I have always been personally committed to environmental conservation, but all my knowledge about it was self-taught so I was limited in my ability to deliver more in-depth lessons. By participating in the B-WET program, I realized that there is a significant and growing network of like-minded community members and educators in my area that can help me access materials, locations, and experiences rather easily, so I can facilitate learning for my students with confidence, building on the experiences of others and not starting from scratch. More importantly, what I learned from the B-WET professional development really impressed upon me an urgency to make environmental education a priority in my work. My community happens to be located where a large watershed empties into a beautiful sea, and my awareness of the relative health of both has been heightened by this program.

What are the challenges to meaningful education that B-WET has helped you to address?

  • Classroom labs and simulations can’t replace fieldwork, and B-WET has given me access to a variety of field experience ideas and locations nearby.

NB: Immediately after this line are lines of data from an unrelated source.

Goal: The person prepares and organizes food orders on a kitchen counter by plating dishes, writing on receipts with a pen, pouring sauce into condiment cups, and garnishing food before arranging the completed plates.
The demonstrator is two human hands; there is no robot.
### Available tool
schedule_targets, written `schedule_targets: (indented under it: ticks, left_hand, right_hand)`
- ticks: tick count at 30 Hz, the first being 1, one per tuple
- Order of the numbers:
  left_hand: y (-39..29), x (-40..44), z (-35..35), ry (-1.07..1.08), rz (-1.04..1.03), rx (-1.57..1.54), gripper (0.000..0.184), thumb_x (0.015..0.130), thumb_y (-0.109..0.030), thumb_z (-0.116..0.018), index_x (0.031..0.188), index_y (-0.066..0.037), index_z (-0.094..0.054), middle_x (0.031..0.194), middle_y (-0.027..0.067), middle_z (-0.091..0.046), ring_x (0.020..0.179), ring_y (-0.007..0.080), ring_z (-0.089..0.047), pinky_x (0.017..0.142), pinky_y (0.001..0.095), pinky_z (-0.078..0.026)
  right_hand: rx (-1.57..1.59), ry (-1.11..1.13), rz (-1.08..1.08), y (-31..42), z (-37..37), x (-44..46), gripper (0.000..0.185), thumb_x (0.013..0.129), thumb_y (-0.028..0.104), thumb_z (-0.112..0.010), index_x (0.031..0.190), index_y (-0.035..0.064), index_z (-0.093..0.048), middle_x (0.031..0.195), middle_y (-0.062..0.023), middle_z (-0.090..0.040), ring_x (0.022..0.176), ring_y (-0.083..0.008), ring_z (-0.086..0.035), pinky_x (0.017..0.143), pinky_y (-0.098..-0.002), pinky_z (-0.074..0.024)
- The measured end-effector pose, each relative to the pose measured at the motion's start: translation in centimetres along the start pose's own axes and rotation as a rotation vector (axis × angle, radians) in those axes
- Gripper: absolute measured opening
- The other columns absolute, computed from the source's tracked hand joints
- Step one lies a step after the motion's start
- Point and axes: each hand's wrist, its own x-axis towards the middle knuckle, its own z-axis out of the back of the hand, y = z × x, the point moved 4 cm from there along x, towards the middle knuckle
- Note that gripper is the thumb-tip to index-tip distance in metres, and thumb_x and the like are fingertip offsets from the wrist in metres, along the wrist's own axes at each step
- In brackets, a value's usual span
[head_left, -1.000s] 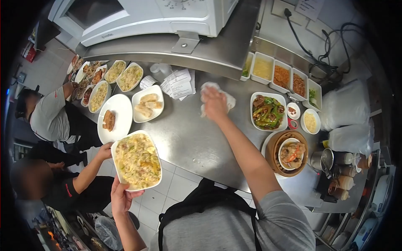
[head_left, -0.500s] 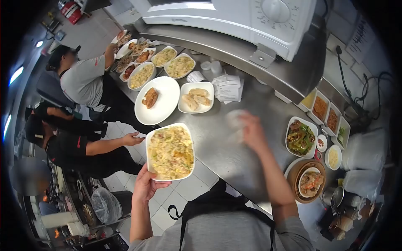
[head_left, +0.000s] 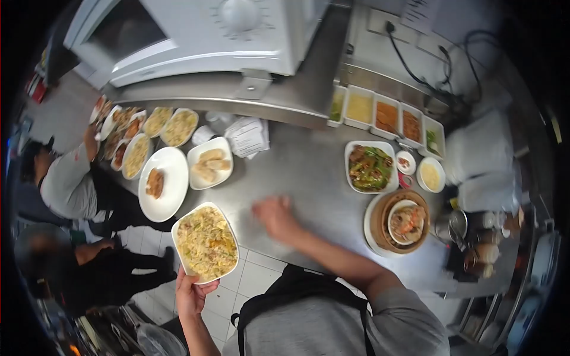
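Note:
My left hand (head_left: 193, 292) is closed on the near rim of a white square dish of fried rice (head_left: 206, 243), held above the floor beside the counter's edge. Over the steel counter (head_left: 309, 166), my right hand (head_left: 276, 218) is smeared by motion; whether anything is in its fingers I cannot make out. Past the rice lies a white oval plate (head_left: 172, 199) with one browned piece of food (head_left: 155, 183) on it. Beside that plate, a white dish (head_left: 217, 178) bears several pale rolls (head_left: 211, 165).
Paper slips (head_left: 246, 136) lie behind the rolls. Several filled dishes (head_left: 136, 155) line the left end, near people in grey and black. To the right are a dish of green vegetables (head_left: 371, 167), a bamboo steamer (head_left: 383, 228) and ingredient tubs (head_left: 386, 115). A microwave (head_left: 202, 59) stands on the shelf above.
The view has swung right. My right hand has swept left across the counter, toward the rice dish; the pale blur by its fingers no longer shows. My left hand still holds the dish.

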Motion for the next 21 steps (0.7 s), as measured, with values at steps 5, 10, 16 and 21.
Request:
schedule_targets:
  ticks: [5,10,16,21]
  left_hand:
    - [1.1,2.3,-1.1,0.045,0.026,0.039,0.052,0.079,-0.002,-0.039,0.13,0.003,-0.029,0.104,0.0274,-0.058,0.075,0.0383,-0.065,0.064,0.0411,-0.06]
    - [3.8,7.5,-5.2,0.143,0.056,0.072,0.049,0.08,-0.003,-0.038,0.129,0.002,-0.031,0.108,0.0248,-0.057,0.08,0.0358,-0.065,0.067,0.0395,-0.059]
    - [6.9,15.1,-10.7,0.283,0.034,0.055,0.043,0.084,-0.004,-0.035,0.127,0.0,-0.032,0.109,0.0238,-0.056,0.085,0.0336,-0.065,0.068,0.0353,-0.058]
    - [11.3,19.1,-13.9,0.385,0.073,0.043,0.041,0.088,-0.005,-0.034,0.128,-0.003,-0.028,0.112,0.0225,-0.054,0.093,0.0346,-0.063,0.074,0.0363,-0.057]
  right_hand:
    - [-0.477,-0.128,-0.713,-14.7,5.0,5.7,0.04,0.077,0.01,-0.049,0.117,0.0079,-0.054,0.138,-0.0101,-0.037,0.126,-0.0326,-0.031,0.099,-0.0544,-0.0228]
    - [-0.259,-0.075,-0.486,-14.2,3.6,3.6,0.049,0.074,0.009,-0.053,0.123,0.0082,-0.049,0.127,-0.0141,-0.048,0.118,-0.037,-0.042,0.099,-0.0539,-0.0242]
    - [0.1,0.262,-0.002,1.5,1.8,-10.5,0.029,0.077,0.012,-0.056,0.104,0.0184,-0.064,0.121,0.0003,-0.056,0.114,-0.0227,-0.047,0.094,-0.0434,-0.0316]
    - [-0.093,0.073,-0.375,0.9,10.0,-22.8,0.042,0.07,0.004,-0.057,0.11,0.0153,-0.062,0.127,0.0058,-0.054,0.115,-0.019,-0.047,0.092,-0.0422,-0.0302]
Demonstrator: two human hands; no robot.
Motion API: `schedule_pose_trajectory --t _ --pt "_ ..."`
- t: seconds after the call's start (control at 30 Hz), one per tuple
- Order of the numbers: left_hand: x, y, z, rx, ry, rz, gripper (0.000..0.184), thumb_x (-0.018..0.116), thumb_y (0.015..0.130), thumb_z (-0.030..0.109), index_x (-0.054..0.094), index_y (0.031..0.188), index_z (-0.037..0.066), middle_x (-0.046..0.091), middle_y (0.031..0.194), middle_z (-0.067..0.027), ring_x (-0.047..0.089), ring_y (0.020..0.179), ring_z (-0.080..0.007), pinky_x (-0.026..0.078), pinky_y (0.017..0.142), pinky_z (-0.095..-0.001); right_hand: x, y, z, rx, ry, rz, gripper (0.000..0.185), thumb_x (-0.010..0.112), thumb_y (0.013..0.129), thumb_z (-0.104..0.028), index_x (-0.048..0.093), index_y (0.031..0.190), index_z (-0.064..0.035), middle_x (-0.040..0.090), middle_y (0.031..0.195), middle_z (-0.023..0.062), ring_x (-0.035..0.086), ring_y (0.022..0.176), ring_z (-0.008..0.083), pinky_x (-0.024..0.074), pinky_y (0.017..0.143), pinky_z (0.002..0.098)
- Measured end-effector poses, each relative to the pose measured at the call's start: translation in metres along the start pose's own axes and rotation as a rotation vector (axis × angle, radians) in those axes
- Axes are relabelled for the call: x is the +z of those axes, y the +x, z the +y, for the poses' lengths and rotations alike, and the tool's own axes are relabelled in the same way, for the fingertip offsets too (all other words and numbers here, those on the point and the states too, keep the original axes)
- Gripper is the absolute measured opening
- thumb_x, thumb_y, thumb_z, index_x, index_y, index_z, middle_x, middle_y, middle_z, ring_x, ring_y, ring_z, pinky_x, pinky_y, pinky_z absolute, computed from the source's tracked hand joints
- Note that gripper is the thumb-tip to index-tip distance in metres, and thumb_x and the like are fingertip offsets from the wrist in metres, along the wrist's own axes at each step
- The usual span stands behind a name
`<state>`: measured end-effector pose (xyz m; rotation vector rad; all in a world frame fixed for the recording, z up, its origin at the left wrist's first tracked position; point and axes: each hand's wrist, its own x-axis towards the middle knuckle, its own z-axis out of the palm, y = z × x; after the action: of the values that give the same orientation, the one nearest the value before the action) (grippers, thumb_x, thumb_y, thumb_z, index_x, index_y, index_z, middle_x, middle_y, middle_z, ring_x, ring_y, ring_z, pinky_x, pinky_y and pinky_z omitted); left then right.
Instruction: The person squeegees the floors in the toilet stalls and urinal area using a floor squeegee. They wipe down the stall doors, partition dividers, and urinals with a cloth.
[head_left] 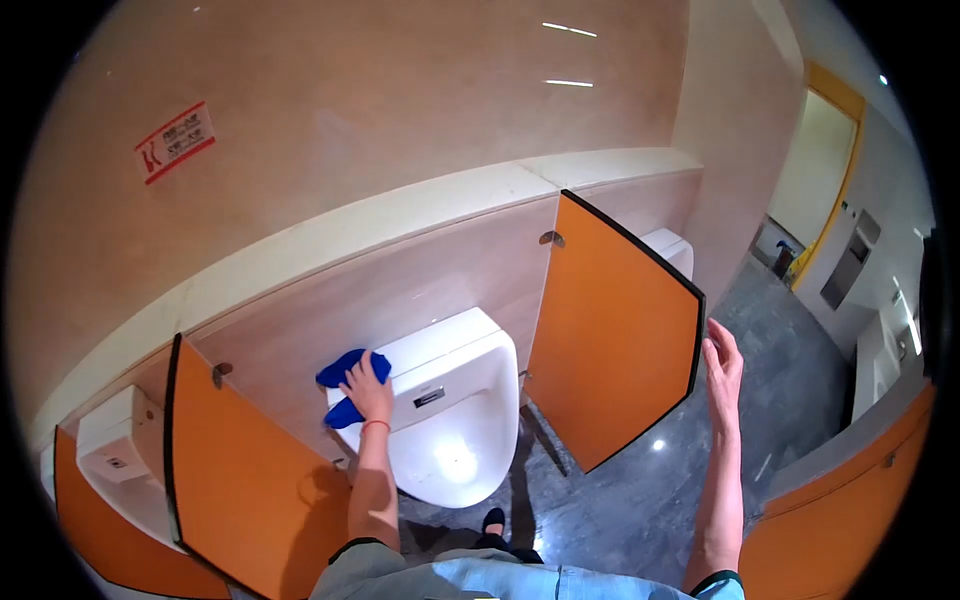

  • Most traditional labs for my students are pre-set, and students don’t get as much from the activity if it’s already mapped out for them. The framework of MWEEs is more engaging to the kids because they have more invested in the inquiry.
  • Not all kids have equal access to experiences in nature, so those students lack basic background knowledge. MWEEs help them build that knowledge base and it gives students access to places in their community that have environmental significance.
  • Students who don’t already come from environmentally conscious families do not necessarily see the value of environmental education. Doing fieldwork helps the kids see the interconnectedness of nature and motivates the kids to value and steward environmental resources responsibly.
  • Not all students find success in the traditional classroom but offering more hands-on experiences has led to more meaningful learning for all students.